Nicotine is the ingredient most likely to be having an effect. Doctors tested it using nicotine patches, and found that for patients who were wearing them, symptoms improved dramatically. Nicotine seemed to be damping down the inflammatory response

NCBI: Targeting the “Cytokine Storm” for Therapeutic Benefit; Clin Vaccine Immunol. 2013 Mar; 20(3): 319–327. (https://www.ncbi.nlm.nih.gov/pmc/articles/PMC3592351/)
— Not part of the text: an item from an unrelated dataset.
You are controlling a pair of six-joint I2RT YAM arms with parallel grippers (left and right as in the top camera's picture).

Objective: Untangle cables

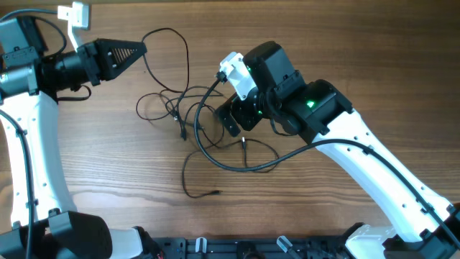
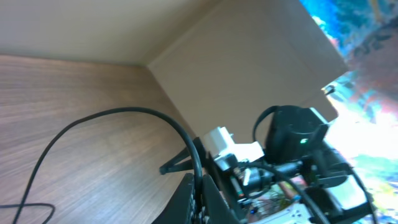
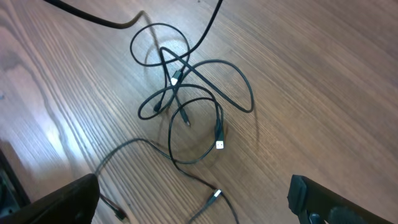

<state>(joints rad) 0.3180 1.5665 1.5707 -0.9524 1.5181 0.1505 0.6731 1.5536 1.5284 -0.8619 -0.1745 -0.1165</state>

Nicotine is a nonselective agonist of the α7Ach receptor and is able to suppress the production of proinflammatory cytokines by mimicking the binding of acetylcholine. It has been demonstrated that nicotine can selectively reduce the inflammatory response in a number of infection scenarios, including Legionella pneumophila and Chlamydia pneumoniae infection

Neuro
8th April 2020, 10:01 AM
I quit smoking three years ago. The reason you smokers get less COVID-19 is because you clear your lungs every morning via the SMOKER'S MORNING COUGH. I seldom cough now.

:)

Good news is that having smoked previously also seems to protect against COVID 19 lung involvement, according to statistics...

BrewTech
8th April 2020, 10:57 AM
I quit cigs for vaping a couple of years ago. Doesn’t stink, less expensive, can do it indoors. Technology is kinda of fun as well... more like a hobby than a habit.

Hitch
8th April 2020, 09:07 PM
I have "dream catchers" made by Sioux Indians that are supposed to intercept and catch the incoming evil spirits.

I have the same and hang one over my bed at night. I'm told, that we need to hang it in sunlight during the day to release the bad dreams and spirits, for it to work again the next night. Mine is from the Sioux as well.

BrewTech
8th April 2020, 10:17 PM
I have a gargoyle. On my back. Hopefully it's still effective. I've never signed a paycheck for it, but I've never heard any complaints.